Hay quien propone quitar competencias a las comunidades para sanear las cuentas del Estado, pero ¿y si trabajáramos al revés? ¿Y si quitáramos competencias al Estado para entregarlas a las comunidades? ¿Acaso así no sanearíamos también las cuentas?
Porque, en efecto, si el problema de nuestro gasto público es que tenemos competencias y funciones duplicadas y hasta triplicadas, ¿por qué suprimir las de las autonomías? ¿Por qué no suprimir las de la Administración General del Estado? ¿Acaso eso no serviría también para ahorrar? Ya se encargaría cada comunidad de hacer que cuadraran las cuentas.
En un paisaje como el presente, las comunidades con más recursos están empujando para aprovechar la crisis en su favor. Si el Estado es inviable –nos dicen- desgajemos nuestra suerte de la del resto y que cada cual se las componga como pueda. Dejemos de subvencionar a los andaluces y a los extremeños –dicen en Cataluña, por ejemplo- y enseguida se verá que aquí podemos autofinanciarnos con superávit. ¿Es verdad? ¿Es mentira? En términos económicos es mentira, pero en términos políticos, y desde su punto de vista, es por lo menos razonable.

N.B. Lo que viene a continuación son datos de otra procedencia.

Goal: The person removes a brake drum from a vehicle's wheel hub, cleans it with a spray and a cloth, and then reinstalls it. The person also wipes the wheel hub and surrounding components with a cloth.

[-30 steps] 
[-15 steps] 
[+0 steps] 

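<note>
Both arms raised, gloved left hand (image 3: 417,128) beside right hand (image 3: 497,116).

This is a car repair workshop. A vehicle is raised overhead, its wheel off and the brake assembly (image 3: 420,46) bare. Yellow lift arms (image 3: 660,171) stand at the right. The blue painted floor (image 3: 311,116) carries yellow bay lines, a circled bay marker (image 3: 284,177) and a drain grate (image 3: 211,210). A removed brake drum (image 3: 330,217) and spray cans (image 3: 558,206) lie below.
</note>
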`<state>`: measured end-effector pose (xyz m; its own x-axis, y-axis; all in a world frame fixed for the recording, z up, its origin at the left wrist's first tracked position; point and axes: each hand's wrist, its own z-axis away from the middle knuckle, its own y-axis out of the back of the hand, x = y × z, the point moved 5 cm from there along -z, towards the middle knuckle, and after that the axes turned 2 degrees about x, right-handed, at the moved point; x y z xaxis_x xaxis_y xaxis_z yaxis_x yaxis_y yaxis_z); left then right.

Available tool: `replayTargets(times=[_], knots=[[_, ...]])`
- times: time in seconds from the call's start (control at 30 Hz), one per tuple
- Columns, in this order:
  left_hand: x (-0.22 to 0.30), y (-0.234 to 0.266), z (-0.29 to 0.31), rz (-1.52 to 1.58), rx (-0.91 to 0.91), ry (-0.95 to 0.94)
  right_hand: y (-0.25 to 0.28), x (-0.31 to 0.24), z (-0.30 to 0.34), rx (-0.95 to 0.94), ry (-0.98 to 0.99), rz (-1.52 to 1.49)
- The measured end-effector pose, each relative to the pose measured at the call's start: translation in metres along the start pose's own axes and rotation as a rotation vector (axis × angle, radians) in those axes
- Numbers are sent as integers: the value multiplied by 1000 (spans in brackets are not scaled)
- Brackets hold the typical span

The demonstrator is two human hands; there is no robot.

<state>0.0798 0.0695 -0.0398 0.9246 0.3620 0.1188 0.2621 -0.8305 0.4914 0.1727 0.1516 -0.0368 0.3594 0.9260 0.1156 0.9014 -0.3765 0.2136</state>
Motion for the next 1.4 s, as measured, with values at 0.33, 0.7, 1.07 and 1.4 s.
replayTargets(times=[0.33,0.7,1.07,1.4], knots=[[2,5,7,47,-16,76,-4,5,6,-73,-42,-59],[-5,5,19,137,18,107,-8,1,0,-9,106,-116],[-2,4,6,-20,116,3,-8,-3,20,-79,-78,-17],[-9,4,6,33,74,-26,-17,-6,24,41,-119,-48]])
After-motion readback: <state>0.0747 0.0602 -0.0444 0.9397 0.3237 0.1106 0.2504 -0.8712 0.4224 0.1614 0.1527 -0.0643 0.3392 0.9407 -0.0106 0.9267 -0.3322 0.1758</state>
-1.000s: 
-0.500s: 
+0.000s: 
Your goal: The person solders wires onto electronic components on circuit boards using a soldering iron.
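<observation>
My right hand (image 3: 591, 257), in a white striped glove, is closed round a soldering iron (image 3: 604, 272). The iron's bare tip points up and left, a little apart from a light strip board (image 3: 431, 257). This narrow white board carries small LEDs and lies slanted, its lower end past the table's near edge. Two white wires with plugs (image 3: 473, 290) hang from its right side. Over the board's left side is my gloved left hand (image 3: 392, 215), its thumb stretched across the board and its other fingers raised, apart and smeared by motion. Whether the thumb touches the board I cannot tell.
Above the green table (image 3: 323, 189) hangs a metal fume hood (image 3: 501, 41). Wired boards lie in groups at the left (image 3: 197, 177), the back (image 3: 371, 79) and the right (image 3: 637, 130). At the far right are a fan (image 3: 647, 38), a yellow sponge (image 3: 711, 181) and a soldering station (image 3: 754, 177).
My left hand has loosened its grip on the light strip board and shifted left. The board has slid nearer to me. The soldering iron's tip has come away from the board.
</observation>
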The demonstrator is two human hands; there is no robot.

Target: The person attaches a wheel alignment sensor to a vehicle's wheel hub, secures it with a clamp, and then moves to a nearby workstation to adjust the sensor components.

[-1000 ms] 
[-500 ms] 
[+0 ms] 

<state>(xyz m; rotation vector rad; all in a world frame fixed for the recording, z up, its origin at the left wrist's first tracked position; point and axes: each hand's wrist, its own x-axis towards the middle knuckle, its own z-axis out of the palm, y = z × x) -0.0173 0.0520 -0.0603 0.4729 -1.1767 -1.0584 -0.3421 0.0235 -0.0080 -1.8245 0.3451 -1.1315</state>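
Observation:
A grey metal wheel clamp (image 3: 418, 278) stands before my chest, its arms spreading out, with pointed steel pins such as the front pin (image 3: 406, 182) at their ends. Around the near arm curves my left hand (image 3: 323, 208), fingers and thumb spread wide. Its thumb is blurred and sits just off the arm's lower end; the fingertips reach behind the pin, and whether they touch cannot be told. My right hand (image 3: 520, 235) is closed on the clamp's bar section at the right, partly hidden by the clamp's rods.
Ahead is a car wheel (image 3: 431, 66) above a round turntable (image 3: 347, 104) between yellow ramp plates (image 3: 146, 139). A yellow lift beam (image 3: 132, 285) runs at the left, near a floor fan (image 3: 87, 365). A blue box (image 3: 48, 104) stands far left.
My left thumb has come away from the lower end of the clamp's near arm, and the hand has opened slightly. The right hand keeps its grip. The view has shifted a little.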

Pero no se trata sólo de egoísmo separatista. En Madrid los hay todavía más osados. Por ejemplo, hay quien incluso va más lejos y, en pura ortodoxia ultraliberal, propone abrir la competencia fiscal entre las comunidades autónomas, para que los agentes privados elijan una u otra comunidad en función de las ventajas que ofrece (menos impuestos, más facilidades de contratación y despido, etc.). Eso –arguyen- estimularía mucho el tejido económico y la inversión extranjera. Es el sueño ultraliberal: competencia generalizada en un paisaje de absoluta libertad económica. ¿Y acaso la competencia no coopera siempre al bien común?
Sobre el papel suena interesante, sí, pero hay un problema: no es la economía, estúpidos; es la política. Más precisamente: es la patria. En España, todos sabemos que esa asimetría general, esa competencia de cada cual con el resto, sólo conduciría a una exacerbación de los separatismos. Por consiguiente, la competencia entre comunidades no coadyuvaría al bien común, sino que, al revés, destrozaría el tejido nacional. Y sí, quizá la medida sirviera para recuperar la economía, pero ¿de qué nos sirve una economía recuperada si por el camino nos hemos dejado a la nación?
A todo esto, hay algo que muchos comentaristas pasan por alto y que, sin embargo, es la clave de todo. ¿De qué se trata? Del futuro. Vamos a ver: modificar la estructura del Estado para reducir su coste, sea cual fuere el sentido de esa reducción, tal vez nos permita ahorrar para pagar la deuda pública, pero, ¿qué hacemos luego? Un Estado con déficit cero es una buena cosa, pero saldar hoy el balance no va a garantizarnos la viabilidad futura de España ni en lo político ni en lo económico. Para esto último hacen falta perspectivas de más aliento.
Hoy es preciso barrer el agujero de las cuentas públicas, sin duda, pero no podemos perder de vista el reto fundamental: lo que vayamos a hacer mañana. Y esta no es una decisión sólo económica, sino muy primordialmente política. Ahí es donde va a verse hasta dónde llegan el patriotismo y el sentido del Estado de cada cual. El próximo día lo exploraremos, si a usted le parece bien.